§ **TO DO**: Show every line of the data where the word "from" can be found.

§ **RAW DATA**:

· · · ·

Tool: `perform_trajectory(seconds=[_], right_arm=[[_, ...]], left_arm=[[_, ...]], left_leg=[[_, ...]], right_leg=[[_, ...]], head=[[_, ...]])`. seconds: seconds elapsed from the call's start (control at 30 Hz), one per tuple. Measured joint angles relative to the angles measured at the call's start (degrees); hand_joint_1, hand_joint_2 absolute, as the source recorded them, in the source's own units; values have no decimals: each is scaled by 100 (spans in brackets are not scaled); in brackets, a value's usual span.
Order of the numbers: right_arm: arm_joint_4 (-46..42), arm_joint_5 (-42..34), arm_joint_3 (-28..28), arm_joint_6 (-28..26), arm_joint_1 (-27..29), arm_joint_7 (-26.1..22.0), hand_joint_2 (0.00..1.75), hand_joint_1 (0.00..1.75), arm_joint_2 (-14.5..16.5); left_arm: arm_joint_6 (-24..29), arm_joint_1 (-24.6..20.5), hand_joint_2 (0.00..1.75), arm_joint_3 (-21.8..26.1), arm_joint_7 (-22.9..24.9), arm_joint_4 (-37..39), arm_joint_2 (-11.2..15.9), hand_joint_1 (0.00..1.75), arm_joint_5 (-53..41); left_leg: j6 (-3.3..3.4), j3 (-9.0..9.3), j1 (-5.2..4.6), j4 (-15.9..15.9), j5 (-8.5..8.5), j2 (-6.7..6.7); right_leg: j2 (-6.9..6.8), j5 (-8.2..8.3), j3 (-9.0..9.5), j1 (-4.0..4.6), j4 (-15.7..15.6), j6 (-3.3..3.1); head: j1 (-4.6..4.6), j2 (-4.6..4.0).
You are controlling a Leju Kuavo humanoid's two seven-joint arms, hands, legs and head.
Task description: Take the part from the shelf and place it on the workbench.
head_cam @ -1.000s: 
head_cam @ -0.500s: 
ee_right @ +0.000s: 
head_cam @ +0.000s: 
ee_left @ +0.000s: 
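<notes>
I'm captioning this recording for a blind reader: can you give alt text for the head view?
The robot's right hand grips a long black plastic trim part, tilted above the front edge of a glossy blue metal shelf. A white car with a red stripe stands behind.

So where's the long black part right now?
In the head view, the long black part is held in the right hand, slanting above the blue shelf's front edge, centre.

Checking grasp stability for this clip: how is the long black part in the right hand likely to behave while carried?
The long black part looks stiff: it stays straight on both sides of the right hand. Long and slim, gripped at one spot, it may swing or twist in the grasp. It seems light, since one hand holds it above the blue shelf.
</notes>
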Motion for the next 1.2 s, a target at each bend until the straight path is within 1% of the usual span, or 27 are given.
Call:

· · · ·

§ **EXPECTED OUTPUT**:
Tool: `perform_trajectory(seconds=[_], right_arm=[[_, ...]], left_arm=[[_, ...]], left_leg=[[_, ...]], right_leg=[[_, ...]], head=[[_, ...]])`. seconds: seconds elapsed from the call's start (control at 30 Hz), one per tuple. Measured joint angles relative to the angles measured at the call's start (degrees); hand_joint_1, hand_joint_2 absolute, as the source recorded them, in the source's own units; values have no decimals: each is scaled by 100 (spans in brackets are not scaled); in brackets, a value's usual span.
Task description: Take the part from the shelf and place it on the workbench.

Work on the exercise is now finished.